**WHAT IS EXPECTED**
Only the lines holding "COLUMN" are wanted here; copy each from the listing.

--- SUPPLIED RECORDS Enclosed Below ---

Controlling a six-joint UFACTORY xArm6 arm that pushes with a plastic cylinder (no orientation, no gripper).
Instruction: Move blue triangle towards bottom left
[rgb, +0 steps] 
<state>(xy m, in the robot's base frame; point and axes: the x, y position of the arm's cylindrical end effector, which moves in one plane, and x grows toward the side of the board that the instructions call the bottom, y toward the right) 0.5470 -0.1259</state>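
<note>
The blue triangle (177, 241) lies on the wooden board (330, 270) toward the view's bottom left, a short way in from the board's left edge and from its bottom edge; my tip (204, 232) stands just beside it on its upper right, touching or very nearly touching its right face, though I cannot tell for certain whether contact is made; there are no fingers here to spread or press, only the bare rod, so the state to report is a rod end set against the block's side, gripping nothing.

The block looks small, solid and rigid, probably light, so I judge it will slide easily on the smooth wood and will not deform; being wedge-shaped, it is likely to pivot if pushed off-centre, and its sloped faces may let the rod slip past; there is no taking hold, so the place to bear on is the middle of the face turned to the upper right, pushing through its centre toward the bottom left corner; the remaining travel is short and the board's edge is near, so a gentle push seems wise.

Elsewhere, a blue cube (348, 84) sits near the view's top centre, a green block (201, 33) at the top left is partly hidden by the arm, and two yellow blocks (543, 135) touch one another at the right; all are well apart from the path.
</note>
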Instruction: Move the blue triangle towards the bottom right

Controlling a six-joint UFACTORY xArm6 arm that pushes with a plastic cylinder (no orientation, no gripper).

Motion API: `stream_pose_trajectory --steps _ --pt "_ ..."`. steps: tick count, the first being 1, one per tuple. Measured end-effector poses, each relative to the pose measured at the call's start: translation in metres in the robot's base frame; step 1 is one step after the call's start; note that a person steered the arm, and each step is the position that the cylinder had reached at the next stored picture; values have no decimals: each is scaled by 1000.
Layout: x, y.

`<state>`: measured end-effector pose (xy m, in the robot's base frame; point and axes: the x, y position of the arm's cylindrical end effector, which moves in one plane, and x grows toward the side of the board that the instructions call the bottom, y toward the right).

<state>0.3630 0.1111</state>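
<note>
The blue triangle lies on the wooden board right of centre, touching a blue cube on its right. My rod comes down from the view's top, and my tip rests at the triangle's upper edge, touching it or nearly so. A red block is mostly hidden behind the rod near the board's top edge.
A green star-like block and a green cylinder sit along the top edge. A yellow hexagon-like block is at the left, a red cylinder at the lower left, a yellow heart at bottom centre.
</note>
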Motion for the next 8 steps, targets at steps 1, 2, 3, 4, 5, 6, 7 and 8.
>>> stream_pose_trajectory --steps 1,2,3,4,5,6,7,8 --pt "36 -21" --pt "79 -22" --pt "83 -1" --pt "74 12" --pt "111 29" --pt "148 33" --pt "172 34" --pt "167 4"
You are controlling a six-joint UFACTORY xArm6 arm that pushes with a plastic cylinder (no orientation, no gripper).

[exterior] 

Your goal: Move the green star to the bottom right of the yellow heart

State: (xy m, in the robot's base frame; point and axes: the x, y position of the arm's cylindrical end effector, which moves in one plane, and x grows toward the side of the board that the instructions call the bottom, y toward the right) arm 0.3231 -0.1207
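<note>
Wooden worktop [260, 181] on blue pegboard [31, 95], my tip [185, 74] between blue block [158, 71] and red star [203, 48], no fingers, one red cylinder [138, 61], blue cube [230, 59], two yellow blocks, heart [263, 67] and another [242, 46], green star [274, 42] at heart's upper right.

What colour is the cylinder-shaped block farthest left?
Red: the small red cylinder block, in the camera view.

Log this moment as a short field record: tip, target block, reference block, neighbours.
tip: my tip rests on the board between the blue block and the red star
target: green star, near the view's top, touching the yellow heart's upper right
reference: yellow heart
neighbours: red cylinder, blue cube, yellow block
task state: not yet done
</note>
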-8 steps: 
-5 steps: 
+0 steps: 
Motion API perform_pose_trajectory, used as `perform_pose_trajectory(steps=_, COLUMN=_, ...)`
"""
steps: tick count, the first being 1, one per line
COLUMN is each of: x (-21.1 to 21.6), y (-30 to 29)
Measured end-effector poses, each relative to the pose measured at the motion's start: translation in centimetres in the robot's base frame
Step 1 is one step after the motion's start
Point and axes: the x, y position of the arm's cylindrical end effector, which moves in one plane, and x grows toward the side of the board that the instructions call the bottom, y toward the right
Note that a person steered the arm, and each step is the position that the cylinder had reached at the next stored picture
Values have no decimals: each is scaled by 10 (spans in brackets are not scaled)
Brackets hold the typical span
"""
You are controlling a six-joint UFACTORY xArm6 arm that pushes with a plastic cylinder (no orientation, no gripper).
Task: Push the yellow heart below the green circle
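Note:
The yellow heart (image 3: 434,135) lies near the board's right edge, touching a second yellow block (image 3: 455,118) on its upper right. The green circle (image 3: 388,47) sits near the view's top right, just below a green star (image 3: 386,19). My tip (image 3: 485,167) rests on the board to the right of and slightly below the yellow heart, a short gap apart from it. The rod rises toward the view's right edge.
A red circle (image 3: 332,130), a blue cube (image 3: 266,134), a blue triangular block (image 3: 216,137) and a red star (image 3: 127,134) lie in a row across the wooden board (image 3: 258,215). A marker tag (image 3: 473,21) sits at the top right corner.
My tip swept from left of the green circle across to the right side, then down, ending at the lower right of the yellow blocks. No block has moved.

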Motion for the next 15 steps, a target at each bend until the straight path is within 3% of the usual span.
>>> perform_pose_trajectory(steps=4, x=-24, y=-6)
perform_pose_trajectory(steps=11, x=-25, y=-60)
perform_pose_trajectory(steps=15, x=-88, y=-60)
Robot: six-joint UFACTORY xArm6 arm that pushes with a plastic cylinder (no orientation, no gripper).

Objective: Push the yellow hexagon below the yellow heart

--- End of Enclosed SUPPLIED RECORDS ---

**EXPECTED ANSWER**
Motion API perform_pose_trajectory, used as `perform_pose_trajectory(steps=_, COLUMN=_, ...)`
COLUMN is each of: x (-21.1 to 21.6), y (-30 to 29)

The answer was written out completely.